To do - Every line of the listing must be reproduced as it stands. Leave the images behind.

** Stored data follows **

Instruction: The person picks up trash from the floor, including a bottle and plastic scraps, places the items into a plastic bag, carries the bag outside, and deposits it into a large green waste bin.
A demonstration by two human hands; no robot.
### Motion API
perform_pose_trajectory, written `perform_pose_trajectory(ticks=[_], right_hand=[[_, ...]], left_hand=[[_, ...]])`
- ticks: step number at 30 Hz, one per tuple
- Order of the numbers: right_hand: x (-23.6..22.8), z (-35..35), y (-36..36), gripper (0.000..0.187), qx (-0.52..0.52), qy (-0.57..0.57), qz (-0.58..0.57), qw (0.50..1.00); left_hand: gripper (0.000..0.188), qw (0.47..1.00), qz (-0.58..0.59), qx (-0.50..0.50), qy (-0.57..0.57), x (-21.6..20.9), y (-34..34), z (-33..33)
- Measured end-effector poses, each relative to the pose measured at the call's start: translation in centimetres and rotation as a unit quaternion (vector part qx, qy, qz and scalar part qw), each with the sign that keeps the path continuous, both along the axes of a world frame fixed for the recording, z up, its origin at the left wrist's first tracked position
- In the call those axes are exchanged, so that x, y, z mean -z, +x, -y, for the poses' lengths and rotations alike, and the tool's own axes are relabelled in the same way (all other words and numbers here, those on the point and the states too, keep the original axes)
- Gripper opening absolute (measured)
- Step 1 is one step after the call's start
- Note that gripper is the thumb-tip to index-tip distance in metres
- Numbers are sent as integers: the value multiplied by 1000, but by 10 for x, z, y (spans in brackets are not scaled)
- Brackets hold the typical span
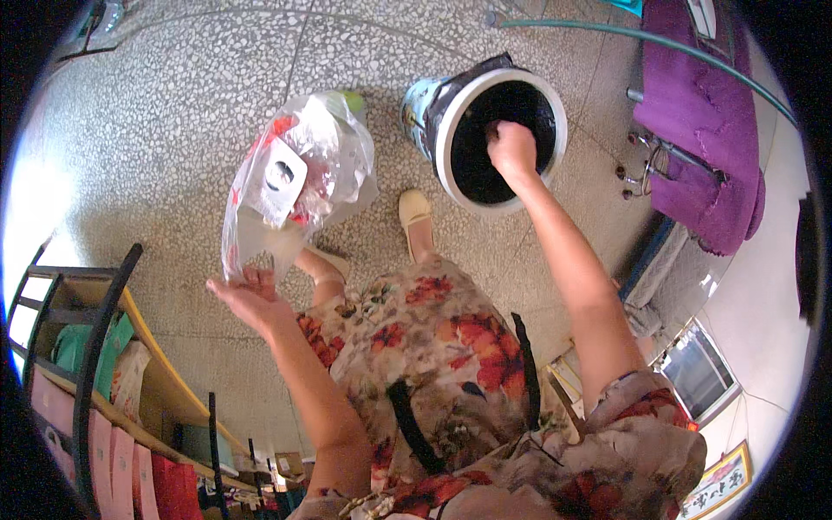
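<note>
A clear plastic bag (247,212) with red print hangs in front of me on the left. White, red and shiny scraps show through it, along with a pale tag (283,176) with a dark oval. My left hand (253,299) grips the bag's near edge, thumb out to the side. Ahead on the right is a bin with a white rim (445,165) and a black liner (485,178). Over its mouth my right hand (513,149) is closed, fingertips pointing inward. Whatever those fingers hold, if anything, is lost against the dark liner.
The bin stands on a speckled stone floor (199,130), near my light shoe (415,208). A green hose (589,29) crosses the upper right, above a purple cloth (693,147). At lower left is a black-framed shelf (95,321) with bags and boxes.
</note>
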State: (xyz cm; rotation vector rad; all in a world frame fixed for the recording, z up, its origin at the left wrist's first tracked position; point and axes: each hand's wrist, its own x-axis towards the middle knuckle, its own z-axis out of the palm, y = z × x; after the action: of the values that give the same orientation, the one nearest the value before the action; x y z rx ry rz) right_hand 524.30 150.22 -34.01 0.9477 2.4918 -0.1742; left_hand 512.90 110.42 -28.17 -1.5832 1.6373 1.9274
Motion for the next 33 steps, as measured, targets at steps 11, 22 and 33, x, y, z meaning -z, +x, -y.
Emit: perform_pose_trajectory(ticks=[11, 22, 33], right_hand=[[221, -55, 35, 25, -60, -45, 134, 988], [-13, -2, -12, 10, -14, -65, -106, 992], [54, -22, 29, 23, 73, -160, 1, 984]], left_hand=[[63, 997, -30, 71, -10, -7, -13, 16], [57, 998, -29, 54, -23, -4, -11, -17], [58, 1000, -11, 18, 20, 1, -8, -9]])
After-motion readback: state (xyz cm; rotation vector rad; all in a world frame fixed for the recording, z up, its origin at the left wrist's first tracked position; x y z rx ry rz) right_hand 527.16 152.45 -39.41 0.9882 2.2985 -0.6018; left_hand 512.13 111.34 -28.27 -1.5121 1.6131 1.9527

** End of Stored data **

Response to the exercise -
Instruction: The person picks up trash from the floor, including a bottle and plastic scraps, places the items into a plastic bag, carries the bag outside, and deposits it into a large green waste bin.
A demonstration by two human hands; no robot.
### Motion API
perform_pose_trajectory, written `perform_pose_trajectory(ticks=[_], right_hand=[[_, ...]], left_hand=[[_, ...]])`
- ticks: step number at 30 Hz, one per tuple
- Order of the numbers: right_hand: x (-23.6..22.8), z (-35..35), y (-36..36), gripper (0.000..0.187), qx (-0.52..0.52), qy (-0.57..0.57), qz (-0.58..0.57), qw (0.50..1.00); left_hand: gripper (0.000..0.188), qw (0.47..1.00), qz (-0.58..0.59), qx (-0.50..0.50), qy (-0.57..0.57), x (-21.6..20.9), y (-34..34), z (-33..33)
- Measured end-effector poses, each relative to the pose measured at the call's start: translation in centimetres and rotation as a unit quaternion (vector part qx, qy, qz and scalar part qw), each with the sign that keeps the path continuous, both along the axes of a world frame fixed for the recording, z up, its origin at the left wrist's first tracked position
- In the call those axes are exchanged, so that x, y, z mean -z, +x, -y, for the poses' lengths and rotations alike, and the tool's own axes are relabelled in the same way (all other words and numbers here, those on the point and the states too, keep the original axes)
- Gripper opening absolute (measured)
- Step 1 is one step after the call's start
- Note that gripper is the thumb-tip to index-tip distance in metres
- Numbers are sent as integers: the value multiplied by 1000, but by 10 for x, z, y (spans in brackets are not scaled)
- Brackets hold the typical span
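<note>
A clear plastic bag (247,212) with red print hangs in front of me on the left. White, red and shiny scraps show through it, along with a pale tag (283,176) with a dark oval. My left hand (253,299) grips the bag's near edge, thumb out to the side. Ahead on the right is a bin with a white rim (445,165) and a black liner (485,178). Over its mouth my right hand (513,149) is closed, fingertips pointing inward. Whatever those fingers hold, if anything, is lost against the dark liner.
The bin stands on a speckled stone floor (199,130), near my light shoe (415,208). A green hose (589,29) crosses the upper right, above a purple cloth (693,147). At lower left is a black-framed shelf (95,321) with bags and boxes.
</note>
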State: (xyz cm; rotation vector rad; all in a world frame fixed for the recording, z up, its origin at the left wrist's first tracked position; point and axes: each hand's wrist, its own x-axis towards the middle knuckle, its own z-axis out of the palm, y = z × x; after the action: of the values that give the same orientation, the one nearest the value before the action; x y z rx ry rz) right_hand 524.30 150.22 -34.01 0.9477 2.4918 -0.1742; left_hand 512.90 110.42 -28.17 -1.5832 1.6373 1.9274
Motion for the next 33 steps, as measured, targets at steps 11, 22 and 33, x, y, z meaning -z, +x, -y.
Emit: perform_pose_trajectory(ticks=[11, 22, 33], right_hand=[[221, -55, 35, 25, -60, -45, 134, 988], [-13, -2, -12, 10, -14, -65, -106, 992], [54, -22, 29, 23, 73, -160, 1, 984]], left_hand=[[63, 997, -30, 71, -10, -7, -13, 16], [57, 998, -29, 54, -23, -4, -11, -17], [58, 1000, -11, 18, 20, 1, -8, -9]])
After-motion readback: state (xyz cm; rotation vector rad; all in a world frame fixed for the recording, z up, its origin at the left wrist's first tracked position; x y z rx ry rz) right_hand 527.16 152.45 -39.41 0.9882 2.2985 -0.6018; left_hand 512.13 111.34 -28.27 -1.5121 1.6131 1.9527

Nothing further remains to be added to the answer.